Location
- Shaker Heights and Shaker Square United States, Ohio

District information
- Grades: K-12
- Established: 1910; 116 years ago
- Schools: 8

Other information
- Website: www.shaker.org

= Shaker Heights City School District =

School district in Ohio

The Shaker Heights City School District is a school district headquartered in Shaker Heights, Ohio, United States, in Greater Cleveland. The system serves all residents of the city of Shaker Heights and about 1 sqmi of the City of Cleveland around Shaker Square. The Cleveland portion has been a part of the school district since the 1920s. The residents of the Cleveland portion may vote in school board elections and use the school facilities and they pay the same school taxes that residents in the Shaker Heights portion pay.

==History==
Shaker Heights began operating its own school system in 1910. Boulevard Elementary (1914) is the oldest building in the district; Shaker Heights Middle School (1957) (formerly known as Byron Junior High School) is the newest. The schools were designed to complement the natural and architectural beauty of Shaker Heights. Facilities include eight school buildings, mainly of Georgian design; computer labs in all schools; a planetarium; two indoor pools; playgrounds; and athletic fields. The average age of buildings currently in use is 73 years. The system is funded in large part by property tax millage levies approved by residents based upon home valuation.
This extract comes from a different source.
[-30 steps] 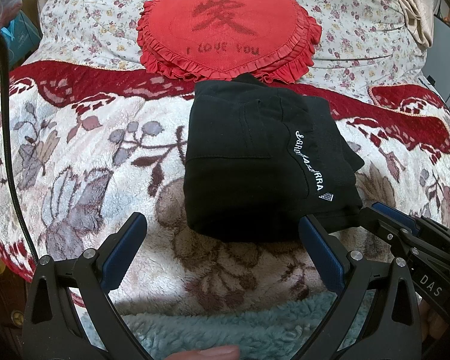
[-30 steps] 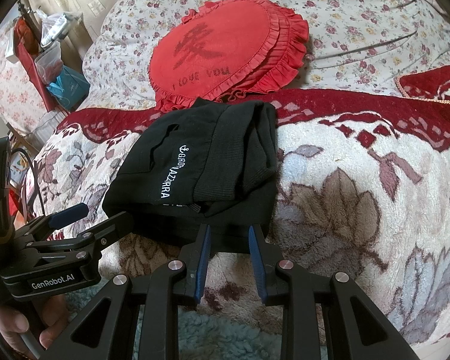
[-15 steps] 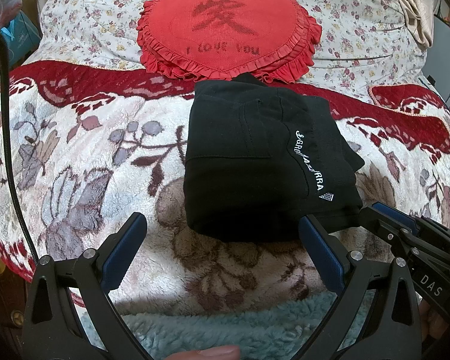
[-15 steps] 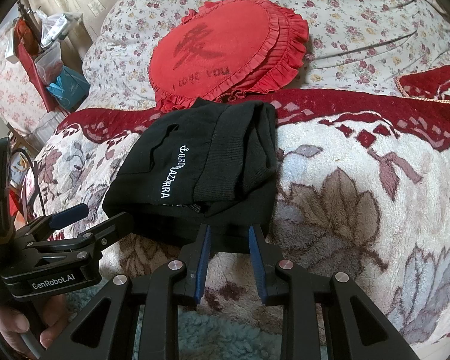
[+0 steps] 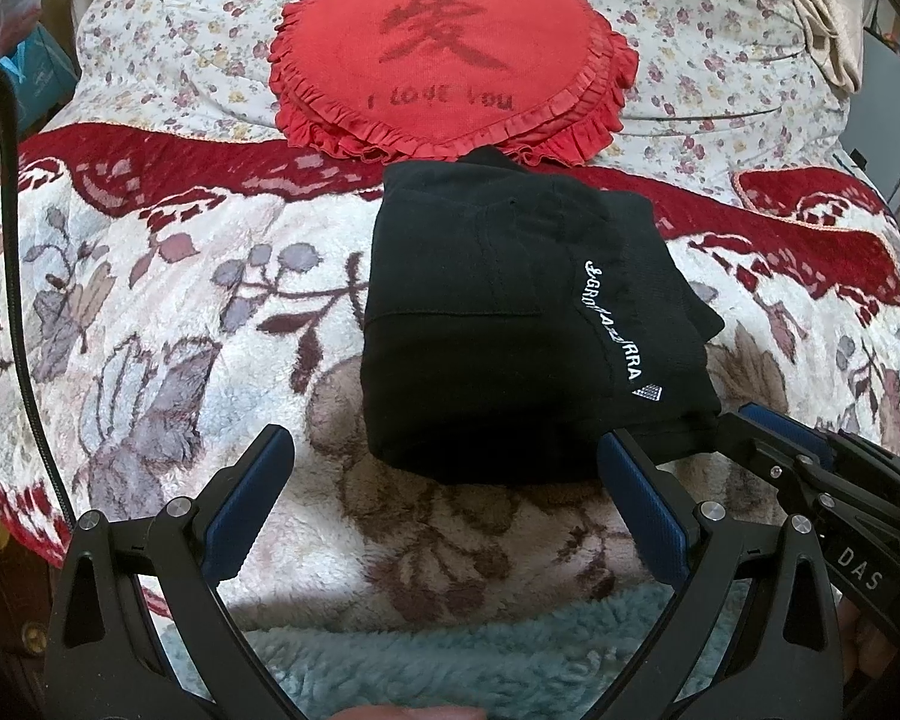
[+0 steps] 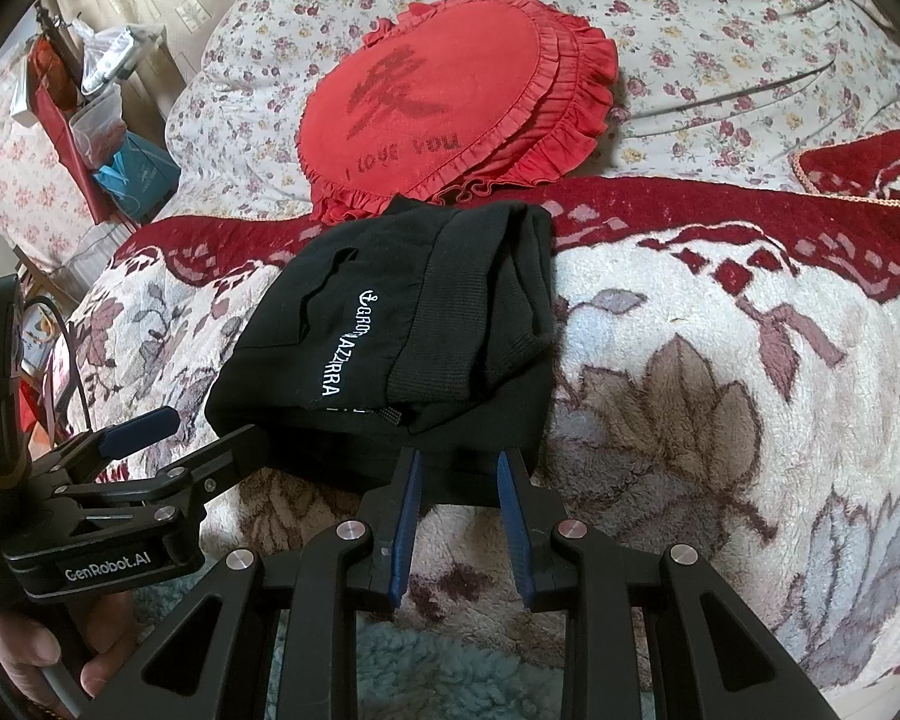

Shaker Heights is considered a progressive school system in its approach to education and social balance. Shaker was among the first school systems in the United States to actively pursue school desegregation in the early 1960s by neighbors of Ludlow Elementary School. The success of that initial attempt by residents led to voluntary busing between schools in the system in order to achieve better racial balance. As a result of these efforts, Shaker schools avoided the court ordered busing programs of the 1970s.

==Schools==
At its peak enrollment in the late 1960s the system operated nine elementary schools, two junior high schools and a high school. Population and demographic shifts, along with the evolution of academic theory, have reduced the number of elementary schools from nine (grades K-6) to five (grades K-4): Fernway, Onaway, Lomond, Boulevard, and Mercer. Woodbury Elementary School (originally Shaker High School and later Woodbury Junior High School) serves as a district-wide collector school for grades 5 and 6. Shaker Middle School serves all students in grades 7 and 8. Shaker Heights High School houses grades 9 through 12. The Shaker Heights High School mascot is a “Raider”. School colors are red and white. The district employs 430 teachers for a student / teacher ratio of 13:1 (average Ohio ratio 16:1). 78% of Shaker teachers hold master's degrees; 5% of teachers hold a doctorate or a PhD.

==Academic program==
Shaker Heights was one of eight public school districts in the nation designated as an International Baccalaureate (IB) district.
It was the first public school district in Cuyahoga County to adopt the International Baccalaureate Diploma program. The high school began offering IB courses in 2010, and the first class of International Baccalaureate Diploma candidates graduated in 2012. The district estimates that roughly 90% of Shaker graduates attend college.